REQUIRED ACTION
Copy nothing but the lines below running from the line containing "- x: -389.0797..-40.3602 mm" through the line containing "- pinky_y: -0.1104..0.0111", both end lines included.

DATA SEGMENT
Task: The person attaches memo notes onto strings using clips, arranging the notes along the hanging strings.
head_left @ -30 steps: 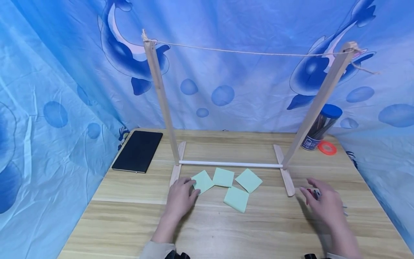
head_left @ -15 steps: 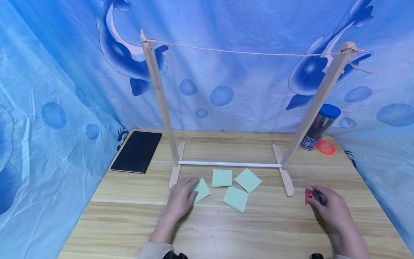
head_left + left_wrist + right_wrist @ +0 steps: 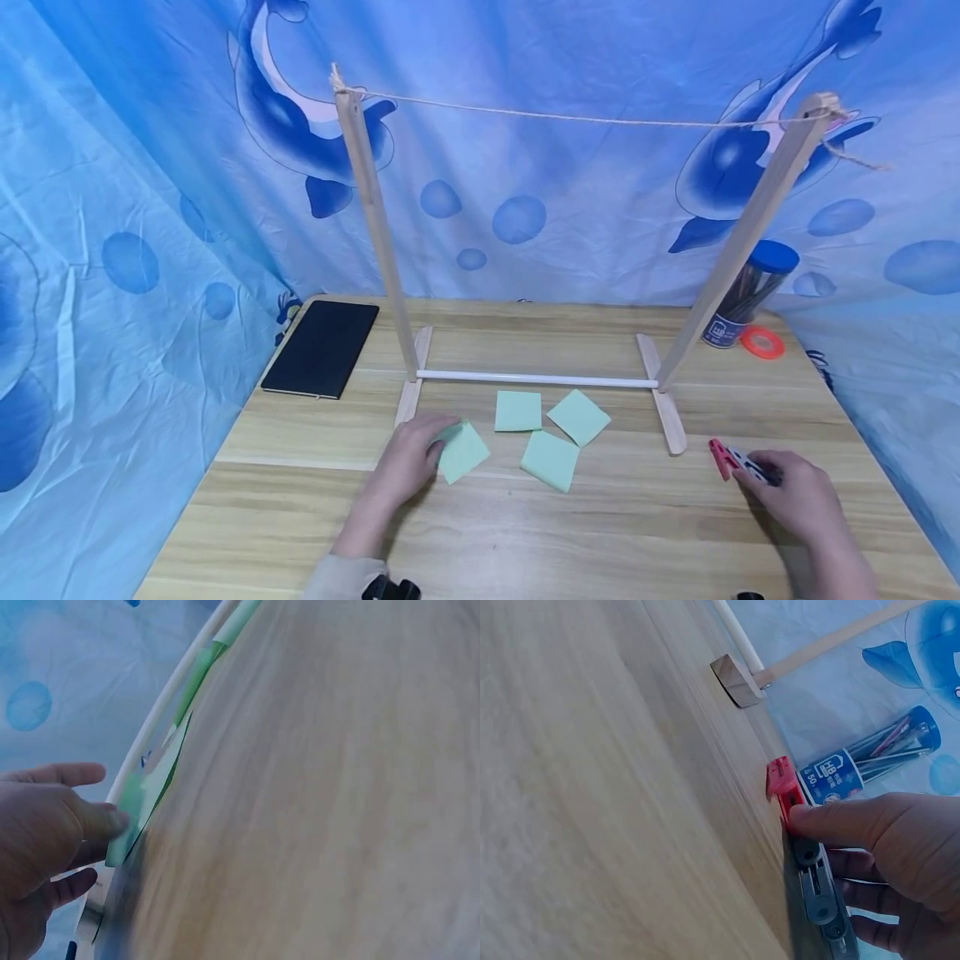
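Note:
My left hand (image 3: 408, 461) pinches one corner of a pale green sticky note (image 3: 463, 454) on the table. In the left wrist view, the thumb of my left hand (image 3: 45, 840) lies over the corner of the note (image 3: 161, 776). Three more notes lie to its right: one upper (image 3: 518, 411), one lower (image 3: 550, 460) and one tilted (image 3: 579, 417). At right, my right hand (image 3: 802, 492) holds a row of plastic clothespins. The red clothespin (image 3: 722, 458) is at the front, with grey ones (image 3: 750, 468) behind. Seen from the right wrist, my thumb presses near the red clothespin (image 3: 782, 784).
A wooden frame with a left post (image 3: 375, 225), a right post (image 3: 738, 242), a white bottom rod (image 3: 536, 379) and a string (image 3: 562, 117) stands behind the notes. A black notebook (image 3: 322, 350) lies left. A pencil tub (image 3: 746, 292) and an orange ring (image 3: 762, 342) sit back right.
The leftmost note has moved down and away from its neighbours with my left hand. My right hand has come down onto the clothespins and moved slightly right; the red one has turned.

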A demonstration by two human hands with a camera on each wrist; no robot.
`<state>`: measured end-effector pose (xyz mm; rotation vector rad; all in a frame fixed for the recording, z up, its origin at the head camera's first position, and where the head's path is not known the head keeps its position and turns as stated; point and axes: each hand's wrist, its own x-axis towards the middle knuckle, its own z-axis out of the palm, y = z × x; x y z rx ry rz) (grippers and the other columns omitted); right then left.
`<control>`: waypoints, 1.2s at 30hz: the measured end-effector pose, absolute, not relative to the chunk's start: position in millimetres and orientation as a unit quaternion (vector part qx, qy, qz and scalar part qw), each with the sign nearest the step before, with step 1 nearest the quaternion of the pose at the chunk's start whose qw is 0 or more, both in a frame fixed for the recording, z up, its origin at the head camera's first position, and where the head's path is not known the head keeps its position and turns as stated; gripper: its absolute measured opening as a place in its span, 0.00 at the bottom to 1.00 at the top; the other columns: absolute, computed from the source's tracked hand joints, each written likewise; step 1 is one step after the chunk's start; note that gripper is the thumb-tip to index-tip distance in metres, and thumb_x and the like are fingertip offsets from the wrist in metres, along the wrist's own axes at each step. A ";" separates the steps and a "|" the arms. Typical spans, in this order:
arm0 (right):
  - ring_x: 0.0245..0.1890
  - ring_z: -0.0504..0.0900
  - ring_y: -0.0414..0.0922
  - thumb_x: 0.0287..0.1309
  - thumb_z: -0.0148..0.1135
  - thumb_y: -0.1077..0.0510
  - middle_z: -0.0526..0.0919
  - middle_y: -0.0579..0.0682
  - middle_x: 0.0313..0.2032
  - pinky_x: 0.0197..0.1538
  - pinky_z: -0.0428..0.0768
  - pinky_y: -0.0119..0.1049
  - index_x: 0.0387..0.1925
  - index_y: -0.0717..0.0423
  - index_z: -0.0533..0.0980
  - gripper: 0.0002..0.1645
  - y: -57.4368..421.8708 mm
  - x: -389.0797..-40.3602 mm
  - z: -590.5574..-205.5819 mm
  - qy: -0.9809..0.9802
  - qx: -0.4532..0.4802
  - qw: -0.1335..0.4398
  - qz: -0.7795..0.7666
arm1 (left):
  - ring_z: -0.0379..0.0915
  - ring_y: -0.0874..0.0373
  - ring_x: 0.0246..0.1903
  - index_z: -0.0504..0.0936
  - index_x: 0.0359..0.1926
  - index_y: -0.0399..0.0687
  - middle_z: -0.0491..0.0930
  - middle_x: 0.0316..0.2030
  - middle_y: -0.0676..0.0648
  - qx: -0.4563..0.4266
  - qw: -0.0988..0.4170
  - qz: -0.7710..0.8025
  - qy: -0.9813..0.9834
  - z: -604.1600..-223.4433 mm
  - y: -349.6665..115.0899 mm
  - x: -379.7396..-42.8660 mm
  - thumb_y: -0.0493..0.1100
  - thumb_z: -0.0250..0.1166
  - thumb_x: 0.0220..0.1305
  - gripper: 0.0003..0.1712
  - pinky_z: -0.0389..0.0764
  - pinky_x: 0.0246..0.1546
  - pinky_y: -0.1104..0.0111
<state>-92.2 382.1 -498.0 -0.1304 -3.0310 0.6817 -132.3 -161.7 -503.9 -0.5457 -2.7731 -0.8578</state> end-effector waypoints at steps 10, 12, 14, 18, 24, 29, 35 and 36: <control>0.40 0.80 0.62 0.57 0.72 0.52 0.81 0.69 0.41 0.40 0.78 0.60 0.47 0.75 0.79 0.29 394.6 -89.9 -494.5 -0.976 -0.044 -0.020 0.212 | 0.75 0.53 0.36 0.88 0.41 0.42 0.81 0.36 0.49 -0.153 0.063 -0.174 -0.971 -489.4 -164.4 -125.9 0.50 0.81 0.50 0.21 0.73 0.39 0.59; 0.42 0.80 0.64 0.59 0.70 0.53 0.80 0.71 0.43 0.41 0.78 0.62 0.49 0.76 0.77 0.29 393.9 -89.3 -495.2 -0.976 -0.051 -0.009 0.214 | 0.77 0.54 0.34 0.88 0.38 0.41 0.81 0.34 0.49 -0.160 0.062 -0.191 -0.966 -489.5 -163.8 -126.7 0.43 0.78 0.54 0.13 0.77 0.39 0.59; 0.43 0.79 0.67 0.61 0.68 0.54 0.79 0.73 0.45 0.42 0.77 0.64 0.52 0.77 0.76 0.29 392.0 -88.6 -496.5 -0.974 -0.056 0.004 0.218 | 0.79 0.55 0.34 0.89 0.38 0.42 0.82 0.33 0.49 -0.161 0.064 -0.217 -0.961 -490.3 -163.2 -127.3 0.36 0.74 0.58 0.06 0.80 0.40 0.59; 0.41 0.82 0.67 0.61 0.68 0.58 0.81 0.72 0.42 0.38 0.81 0.59 0.52 0.75 0.76 0.25 388.1 -84.5 -501.2 -0.969 -0.049 0.061 0.234 | 0.82 0.55 0.34 0.89 0.38 0.41 0.84 0.33 0.48 -0.157 0.073 -0.269 -0.947 -493.2 -163.7 -126.8 0.28 0.68 0.62 0.07 0.85 0.37 0.61; 0.37 0.84 0.65 0.60 0.70 0.63 0.83 0.71 0.39 0.32 0.84 0.51 0.54 0.76 0.74 0.25 386.6 -79.1 -503.6 -0.961 -0.044 0.121 0.246 | 0.82 0.58 0.35 0.89 0.41 0.42 0.86 0.35 0.47 -0.133 0.071 -0.313 -0.938 -496.5 -165.1 -127.6 0.30 0.69 0.63 0.07 0.84 0.38 0.64; 0.41 0.82 0.66 0.60 0.71 0.62 0.81 0.72 0.41 0.37 0.84 0.53 0.54 0.78 0.74 0.27 385.8 -78.3 -501.5 -0.956 -0.078 0.135 0.247 | 0.75 0.61 0.36 0.87 0.47 0.43 0.81 0.40 0.51 -0.141 0.029 -0.289 -0.946 -497.5 -164.2 -127.0 0.37 0.73 0.61 0.12 0.80 0.41 0.62; 0.46 0.79 0.67 0.67 0.63 0.64 0.78 0.73 0.47 0.40 0.83 0.51 0.61 0.76 0.70 0.26 384.7 -77.2 -501.0 -0.953 -0.078 0.147 0.253 | 0.79 0.61 0.34 0.90 0.33 0.48 0.83 0.34 0.54 -0.147 0.048 -0.294 -0.943 -498.7 -163.1 -127.7 0.35 0.73 0.60 0.03 0.82 0.40 0.63; 0.47 0.78 0.68 0.68 0.62 0.64 0.78 0.73 0.48 0.42 0.81 0.57 0.62 0.76 0.69 0.26 383.8 -76.9 -501.2 -0.952 -0.075 0.148 0.255 | 0.80 0.62 0.33 0.90 0.32 0.49 0.84 0.33 0.54 -0.136 0.050 -0.308 -0.940 -498.7 -163.1 -127.7 0.34 0.73 0.60 0.04 0.83 0.38 0.65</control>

TASK RESULT
  - x: -389.0797..-40.3602 mm
  - z: -590.5574..-205.5819 mm
  - qy: -0.9809..0.9802
  - qx: -0.4532..0.4802
  - qw: -0.1335..0.4398
  - qz: -0.7795..0.7666
arm1 (left):
  - ring_z: -0.0379..0.0915
  - ring_y: -0.0874..0.0373
  - ring_x: 0.0246..0.1903
  - index_z: -0.0504..0.0936
  - index_x: 0.0359..0.1926
  - index_y: -0.0399..0.0687
  - middle_z: -0.0491..0.0930
  - middle_x: 0.0316..0.2030
  - middle_y: -0.0676..0.0648
  - qx: -0.4563..0.4266
  - qw: -0.0988..0.4170
  - qz: -0.7710..0.8025
  - qy: -0.9813..0.9834
  - z: -604.1600..-223.4433 mm
  - y: -349.6665..115.0899 mm
  - x: -379.7396..-42.8660 mm
  - thumb_y: -0.0493..0.1100
  - thumb_z: -0.0250..0.1166
  - thumb_x: 0.0220..0.1305
  - gripper: 0.0003..0.1712
  - pinky_z: -0.0389..0.0764
  - pinky_x: 0.0246..0.1546
  - pinky_y: -0.1104..0.0111

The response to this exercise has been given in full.